Unfortunately, the program was regressing. The first bowl game came with a 6-6 record, made possible only when Steve Spurrier inexplicably attempted one last pass into the end zone that was intercepted instead of a field goal try in a 31-28 Gamecocks loss to the Wildcats. The 10-7 victory against Tennessee in 2011 only gave the ‘Cats a 5-7 mark.

Frankly, the program is still trying to recover from their 2-10 record in Phillips’ final season, which saw victories against only Kent State and Samford.

2. Derek Dooley, Tennessee

After Kiffin, a different personality was needed. Enter Derek Dooley: calmer, gentler and son of one of the great gentlemen of the SEC, Vince Dooley.

The problem was Dooley was not ready to become the head coach of a major program just yet. Promising assistant coaches, both at Tennessee and major powerhouses, were passed over for a coach coming off a 4-8 season at Louisiana Tech.

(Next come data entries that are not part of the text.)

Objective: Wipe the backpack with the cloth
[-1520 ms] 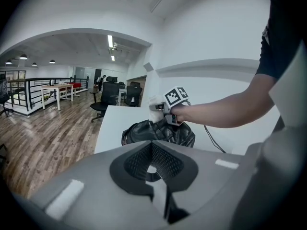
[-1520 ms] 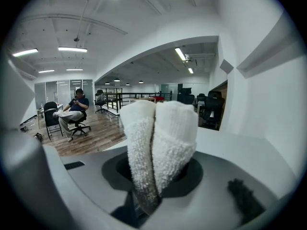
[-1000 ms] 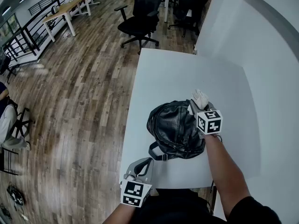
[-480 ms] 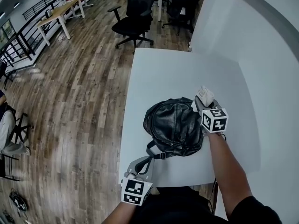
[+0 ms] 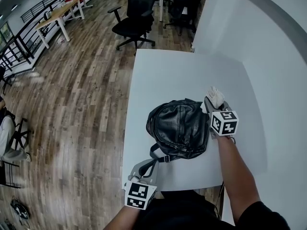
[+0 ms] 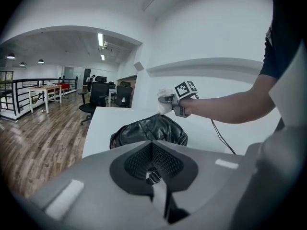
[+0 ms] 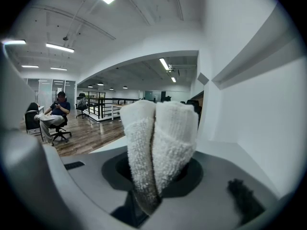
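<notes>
Room: big office with a wood floor and black chairs far off.
Desk: white desk by a white wall. It carries the bag.
Backpack: black shiny backpack lies flat in the middle of the desk, a bit nearer the person. Its long way runs from the near left, where its strap comes out, to the far right.
Right gripper: right gripper is at the bag's far right edge, just beside it. Its jaws are pinching the cloth.
Left gripper: left gripper is low at the near left corner of the desk. Its jaws are pressed together, and they look to be nipping the strap.
Cloth: white fluffy cloth is folded and sticks out past the jaws. It points away from the bag and is not on it.
Strap: black strap runs from the bag to the left jaws.
Which way: the bag lies to the left of the cloth, so the right hand is the near one. I think it must turn left and down to rub the bag.
</notes>
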`<control>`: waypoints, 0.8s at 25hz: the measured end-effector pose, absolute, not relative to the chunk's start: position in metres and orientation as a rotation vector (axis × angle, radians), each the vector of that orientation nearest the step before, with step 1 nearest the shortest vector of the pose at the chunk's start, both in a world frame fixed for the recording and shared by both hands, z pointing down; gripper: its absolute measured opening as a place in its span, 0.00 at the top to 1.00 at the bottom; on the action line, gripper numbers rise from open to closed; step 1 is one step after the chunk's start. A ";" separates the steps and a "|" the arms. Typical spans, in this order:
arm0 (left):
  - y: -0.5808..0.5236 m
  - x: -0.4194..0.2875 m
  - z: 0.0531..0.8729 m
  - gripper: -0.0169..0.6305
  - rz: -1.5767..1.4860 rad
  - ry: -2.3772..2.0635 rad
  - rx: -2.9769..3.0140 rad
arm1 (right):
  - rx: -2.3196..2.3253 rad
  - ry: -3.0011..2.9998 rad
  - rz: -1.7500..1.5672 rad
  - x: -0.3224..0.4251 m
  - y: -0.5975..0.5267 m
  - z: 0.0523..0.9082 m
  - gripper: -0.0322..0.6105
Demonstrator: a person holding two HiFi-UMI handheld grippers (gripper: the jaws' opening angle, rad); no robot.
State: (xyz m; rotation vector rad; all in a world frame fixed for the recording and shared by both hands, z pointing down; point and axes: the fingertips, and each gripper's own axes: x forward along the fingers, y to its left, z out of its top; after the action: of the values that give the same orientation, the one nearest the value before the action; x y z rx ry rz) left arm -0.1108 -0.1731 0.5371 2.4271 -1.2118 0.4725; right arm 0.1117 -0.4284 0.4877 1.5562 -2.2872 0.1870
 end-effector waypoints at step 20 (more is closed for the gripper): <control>-0.167 -0.132 0.539 0.96 0.470 -1.262 2.375 | 1.240 -2.473 0.273 -0.032 -0.372 0.524 0.79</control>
State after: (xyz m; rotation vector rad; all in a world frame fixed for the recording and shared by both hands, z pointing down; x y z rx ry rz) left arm -0.1320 -0.1665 0.5388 2.3751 -1.2616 0.4704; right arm -0.0316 -0.3720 0.5239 1.2399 -2.4725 0.2728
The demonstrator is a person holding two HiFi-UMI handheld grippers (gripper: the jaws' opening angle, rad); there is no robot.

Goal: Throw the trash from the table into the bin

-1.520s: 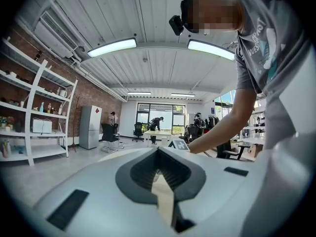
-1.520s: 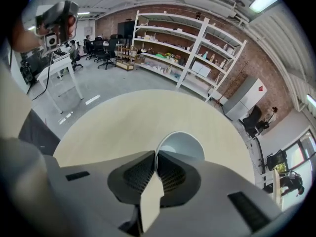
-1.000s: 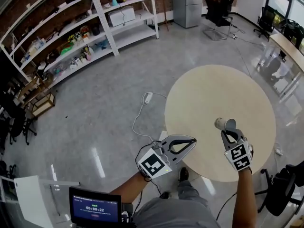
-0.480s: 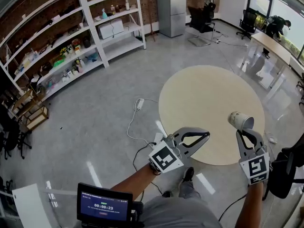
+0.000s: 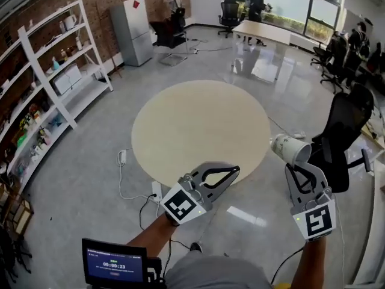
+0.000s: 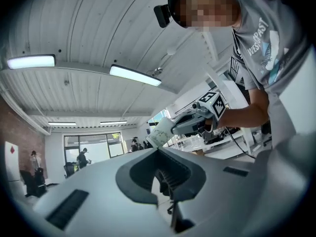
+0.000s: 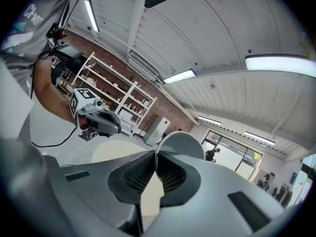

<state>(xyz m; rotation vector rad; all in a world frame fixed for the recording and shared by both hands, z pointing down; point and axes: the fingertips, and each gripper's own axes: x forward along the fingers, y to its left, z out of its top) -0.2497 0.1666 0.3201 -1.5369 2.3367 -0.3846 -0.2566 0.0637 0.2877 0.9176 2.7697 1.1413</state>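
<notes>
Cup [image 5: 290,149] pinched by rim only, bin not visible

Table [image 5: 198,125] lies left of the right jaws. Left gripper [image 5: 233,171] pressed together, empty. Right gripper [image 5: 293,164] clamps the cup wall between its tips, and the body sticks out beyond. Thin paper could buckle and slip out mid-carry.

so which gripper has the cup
The right gripper: its jaws are shut on the rim of the white paper cup. The left gripper is shut and empty.
</notes>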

It showed. Dooley was a woeful recruiter, once bringing in a class that didn’t include an offensive lineman. It wasn’t enough that losing streaks to the likes of Alabama and Florida continued, it was the Vols were now losing to Kentucky and Vanderbilt!

Instead of competing for championships, Tennessee fans, who will brag on anything, were now reduced to championing last-place finishes in the SEC that didn’t net eight overall losses.

1. Bobby Petrino, Arkansas

It may have seemed like a coup for Arkansas to have landed an offensive guru from the NFL, but the way Petrino left the Atlanta Falcons — by leaving a note(s) in the locker room with three games left in their season — should have tipped the Razorbacks off to what kind of person they were getting.

Reportedly never a favorite of athletic director Jeff Long, Petrino did revive Arkansas football fortunes in 2010-11 by taking the team to the Sugar and Cotton Bowls.

But at what cost? An ugly scandal followed, where he lied about riding alone during a motorcycle accident only to have to later reveal his mistress had accompanied him. Furthermore, the woman involved was a former Arkansas athlete who was employed by the football program and given $20,000 by Petrino.

One can point to 21 victories in two seasons under Petrino’s reign. But at what cost? Furthermore, despite Petrino’s offensive genius, is it so hard to believe Ryan Mallett was destined to transfer to his home state Razorbacks after Michigan didn’t work out? How much of the revival was the player, and how much of it was the coach?

When a new coach enjoys success in his first season, credit is often given to his predecessor for leaving him with good players. In this case, responsibility for the subsequent demise of Arkansas football must be given to Petrino.

The primary sin of most of the coaches on this list is they lost games. Petrino’s sins were ones of ethics. In doing so, he put a greater stain on the Arkansas program than a losing record would ever provide.